▶ _WHAT YOU ARE ASKED TO DO_:
Print the listing below exactly, minus its pictures.

▶ _DATASET EXTRACT_:
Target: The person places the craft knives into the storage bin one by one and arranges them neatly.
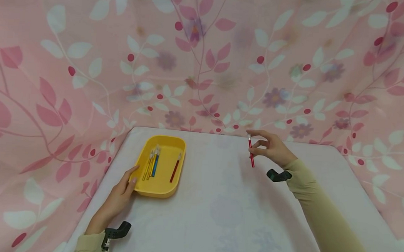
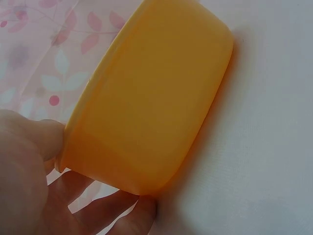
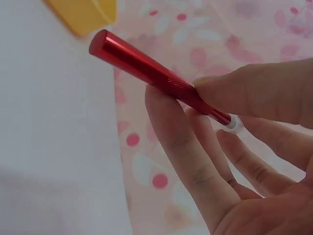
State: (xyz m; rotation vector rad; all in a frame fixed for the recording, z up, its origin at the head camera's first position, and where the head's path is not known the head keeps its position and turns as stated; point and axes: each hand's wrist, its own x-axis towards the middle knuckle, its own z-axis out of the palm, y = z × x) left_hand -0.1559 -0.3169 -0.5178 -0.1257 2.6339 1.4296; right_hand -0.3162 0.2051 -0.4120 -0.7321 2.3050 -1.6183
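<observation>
My right hand (image 1: 273, 147) holds a red craft knife (image 1: 251, 154) above the far right part of the table. In the right wrist view, thumb and fingers pinch the knife (image 3: 137, 63) around its knurled neck; a clear cap covers its tip. My left hand (image 1: 118, 194) grips the near left side of a yellow tray (image 1: 156, 194). The left wrist view has the thumb at the rim of the tray (image 2: 146, 98) and fingers by its lower edge. Inside lie several yellow craft knives (image 1: 147, 169) beside a blue one (image 1: 155, 166), and a red one (image 1: 174, 172) apart on the right.
A white cloth covers the table (image 1: 196, 218). Behind and around it hangs a pink floral curtain (image 1: 205, 64). Dark camera mounts sit on the left wrist (image 1: 117, 232) and the right wrist (image 1: 278, 175).
</observation>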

▶ _ANSWER SECTION_:
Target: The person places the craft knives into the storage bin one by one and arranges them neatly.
State: (xyz m; rotation vector rad; all in a frame fixed for the recording, z up, its origin at the head camera's first position, and where the head's path is not known the head keeps its position and turns as stated; point and axes: each hand's wrist, its own x-axis towards the middle knuckle, its own z-axis out of the palm, y = z × x) left_hand -0.1559 -0.3169 -0.5178 -0.1257 2.6339 1.4296; right_hand -0.3162 0.2051 -0.4120 -0.7321 2.3050 -1.6183
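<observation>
My right hand (image 1: 273, 147) holds a red craft knife (image 1: 251, 154) above the far right part of the table. In the right wrist view, thumb and fingers pinch the knife (image 3: 137, 63) around its knurled neck; a clear cap covers its tip. My left hand (image 1: 118, 194) grips the near left side of a yellow tray (image 1: 156, 194). The left wrist view has the thumb at the rim of the tray (image 2: 146, 98) and fingers by its lower edge. Inside lie several yellow craft knives (image 1: 147, 169) beside a blue one (image 1: 155, 166), and a red one (image 1: 174, 172) apart on the right.
A white cloth covers the table (image 1: 196, 218). Behind and around it hangs a pink floral curtain (image 1: 205, 64). Dark camera mounts sit on the left wrist (image 1: 117, 232) and the right wrist (image 1: 278, 175).
</observation>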

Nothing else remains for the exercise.